Can't manage with lxml to have both pretty printing and not turning xml elements to self-closing elements

92 views Asked by At

I'm currently facing a dilemma.

This code below doesn't print my XML properly :

import lxml.etree

xml_tree = lxml.etree.parse("myFile.xml")
root = xml_tree.getroot()

for fruit in root:
    if fruit.tag == "apple":
        for apple in fruit:
            if apple.tag == "McIntosh":
                fruit.remove(apple)

tree = lxml.etree.ElementTree(root)
tree.write("output.xml", pretty_print=True, xml_declaration=True, encoding="utf-8")

Here is my XML input file :

<fruits>
  <apple>
    <McIntosh/>
  </apple>
</fruits>

And here is my (ugly) output XML file. the indentation is not correct :

<?xml version='1.0' encoding='UTF-8'?>
<fruits>
  <apple>
    </apple>
</fruits>

I read somewhere that to get the pretty printing actually work, I had to use a lxml.etree.XMLParser with the remove_blank_text=True option like this :

xml_parser = lxml.etree.XMLParser(remove_blank_text=True)
xml_tree = lxml.etree.parse("myFile.xml", xml_parser)

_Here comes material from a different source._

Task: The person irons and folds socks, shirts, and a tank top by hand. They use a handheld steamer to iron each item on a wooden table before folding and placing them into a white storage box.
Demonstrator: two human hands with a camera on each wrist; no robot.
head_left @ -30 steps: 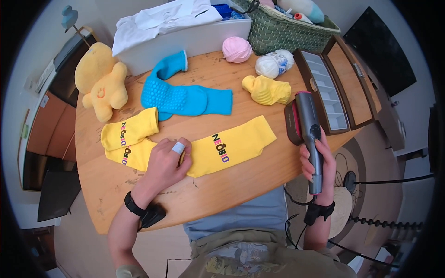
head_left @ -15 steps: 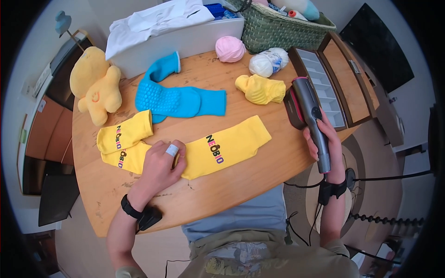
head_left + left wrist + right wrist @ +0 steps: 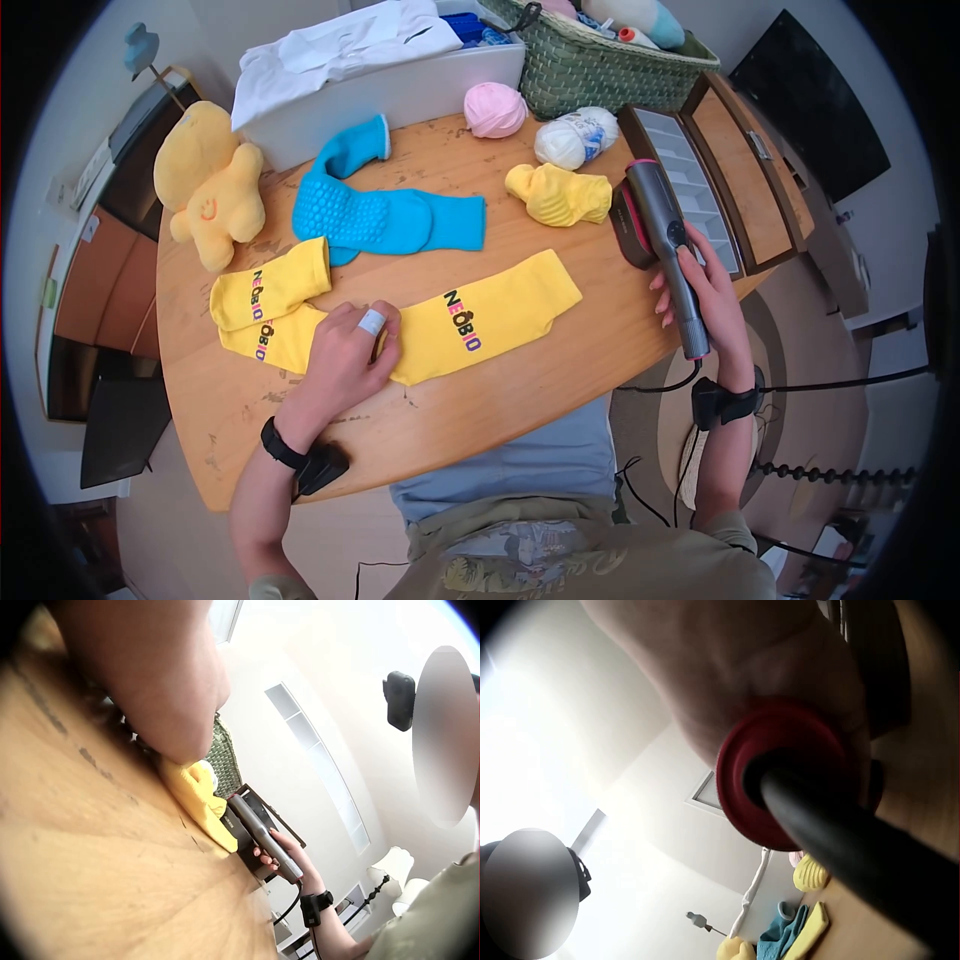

It works to actually activate the pretty printing but on the other hand my empty XML elements are now turned into self-closing elements :

<?xml version='1.0' encoding='UTF-8'?>
<fruits>
  <apple/>
</fruits>

Does anyone know how to fix this side effect of lxml pretty printing ?

1

There are 1 answers

1
I like Bananas On

As mentionned in this question you just asked use the indent function to fix your pretty print.

Regarding creating non self-closing tags, this happens because the text property is set to None, just set it to an empty string as answered there.